From: Will Deacon <will.deacon-5wv7dgnIgG8@public.gmane.org>
To: Robin Murphy <robin.murphy-5wv7dgnIgG8@public.gmane.org>
Cc: iommu-cunTk1MwBs9QetFLy7KEm3xJsTq8ys+cHZ5vskTnxNA@public.gmane.org,
	sunil.kovvuri-Re5JQEeQqe8AvxtiuMwx3w@public.gmane.org,
	linux-arm-kernel-IAPFreCvJWM7uuMidbF8XUB+6BGkLq7r@public.gmane.org
Subject: Re: [PATCH 5/4] iommu/arm-smmu: Poll for TLB sync completion more effectively
Date: Thu, 30 Mar 2017 15:42:19 +0100	[thread overview]
Message-ID: <20170330144219.GH22160@arm.com> (raw)
In-Reply-To: <67da197b56bb8763623fc215176b86ab04b1799e.1490291854.git.robin.murphy-5wv7dgnIgG8@public.gmane.org>

On Thu, Mar 23, 2017 at 05:59:40PM +0000, Robin Murphy wrote:
> On relatively slow development platforms and software models, the
> inefficiency of our TLB sync loop tends not to show up - for instance on
> a Juno r1 board I typically see the TLBI has completed of its own accord
> by the time we get to the sync, such that the latter finishes instantly.
> 
> However, on larger systems doing real I/O, it's less realistic for the
> TLBs to go idle immediately, and at that point falling into the 1MHz
> polling loop turns out to throw away performance drastically. Let's
> strike a balance by polling more than once between pauses, such that we
> have much more chance of catching normal operations completing before
> committing to the fixed delay, but also backing off exponentially, since
> if a sync really hasn't completed within one or two "reasonable time"
> periods, it becomes increasingly unlikely that it ever will.
> 
> Signed-off-by: Robin Murphy <robin.murphy-5wv7dgnIgG8@public.gmane.org>
> ---
>  drivers/iommu/arm-smmu.c | 18 +++++++++---------
>  1 file changed, 9 insertions(+), 9 deletions(-)
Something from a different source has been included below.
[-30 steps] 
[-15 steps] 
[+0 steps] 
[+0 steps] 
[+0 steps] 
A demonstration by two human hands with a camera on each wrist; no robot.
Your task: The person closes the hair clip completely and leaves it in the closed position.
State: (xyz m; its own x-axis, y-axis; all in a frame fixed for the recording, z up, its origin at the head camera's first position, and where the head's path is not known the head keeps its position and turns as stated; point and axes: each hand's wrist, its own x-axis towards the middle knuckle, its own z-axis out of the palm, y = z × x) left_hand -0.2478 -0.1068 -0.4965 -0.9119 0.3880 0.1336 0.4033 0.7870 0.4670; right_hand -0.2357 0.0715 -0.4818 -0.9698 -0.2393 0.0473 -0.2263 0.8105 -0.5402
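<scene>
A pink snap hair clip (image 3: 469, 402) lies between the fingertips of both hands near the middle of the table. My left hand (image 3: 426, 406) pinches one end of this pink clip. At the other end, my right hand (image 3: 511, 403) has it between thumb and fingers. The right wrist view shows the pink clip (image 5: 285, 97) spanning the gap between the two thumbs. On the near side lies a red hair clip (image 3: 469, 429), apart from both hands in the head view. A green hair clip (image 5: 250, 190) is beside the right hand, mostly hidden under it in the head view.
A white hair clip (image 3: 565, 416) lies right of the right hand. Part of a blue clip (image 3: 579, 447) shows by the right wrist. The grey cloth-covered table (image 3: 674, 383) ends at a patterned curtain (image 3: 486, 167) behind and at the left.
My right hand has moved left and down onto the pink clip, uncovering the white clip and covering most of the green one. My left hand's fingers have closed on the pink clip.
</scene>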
Thanks, I like this patch.

> diff --git a/drivers/iommu/arm-smmu.c b/drivers/iommu/arm-smmu.c
> index f7411109670f..aa17f3d937a0 100644
> --- a/drivers/iommu/arm-smmu.c
> +++ b/drivers/iommu/arm-smmu.c
> @@ -162,6 +162,7 @@
>  #define ARM_SMMU_GR0_sTLBGSTATUS	0x74
>  #define sTLBGSTATUS_GSACTIVE		(1 << 0)
>  #define TLB_LOOP_TIMEOUT		1000000	/* 1s! */
> +#define TLB_SPIN_COUNT			10
>  
>  /* Stream mapping registers */
>  #define ARM_SMMU_GR0_SMR(n)		(0x800 + ((n) << 2))
> @@ -574,18 +575,17 @@ static void __arm_smmu_free_bitmap(unsigned long *map, int idx)
>  static void __arm_smmu_tlb_sync(struct arm_smmu_device *smmu,
>  				void __iomem *sync, void __iomem *status)
>  {
> -	int count = 0;
> +	unsigned int spin_count, delay;
>  
>  	writel_relaxed(0, sync);
> -	while (readl_relaxed(status) & sTLBGSTATUS_GSACTIVE) {
> -		cpu_relax();
> -		if (++count == TLB_LOOP_TIMEOUT) {
> -			dev_err_ratelimited(smmu->dev,
> -			"TLB sync timed out -- SMMU may be deadlocked\n");
> -			return;
> -		}
> -		udelay(1);
> +	for (delay = 1; delay < TLB_LOOP_TIMEOUT; delay *= 2) {
> +		for (spin_count = TLB_SPIN_COUNT; spin_count > 0; spin_count--)
> +			if (!(readl_relaxed(status) & sTLBGSTATUS_GSACTIVE))
> +				return;

Can you keep the cpu_relax in the inner loop please?

> +		udelay(delay);
>  	}
> +	dev_err_ratelimited(smmu->dev,
> +			    "TLB sync timed out -- SMMU may be deadlocked\n");

Whilst we can have WFE-based spinning with SMMUv3, I suppose we should
do something similar in queue_poll_cons... Fancy taking a look?

Will

WARNING: multiple messages have this Message-ID (diff)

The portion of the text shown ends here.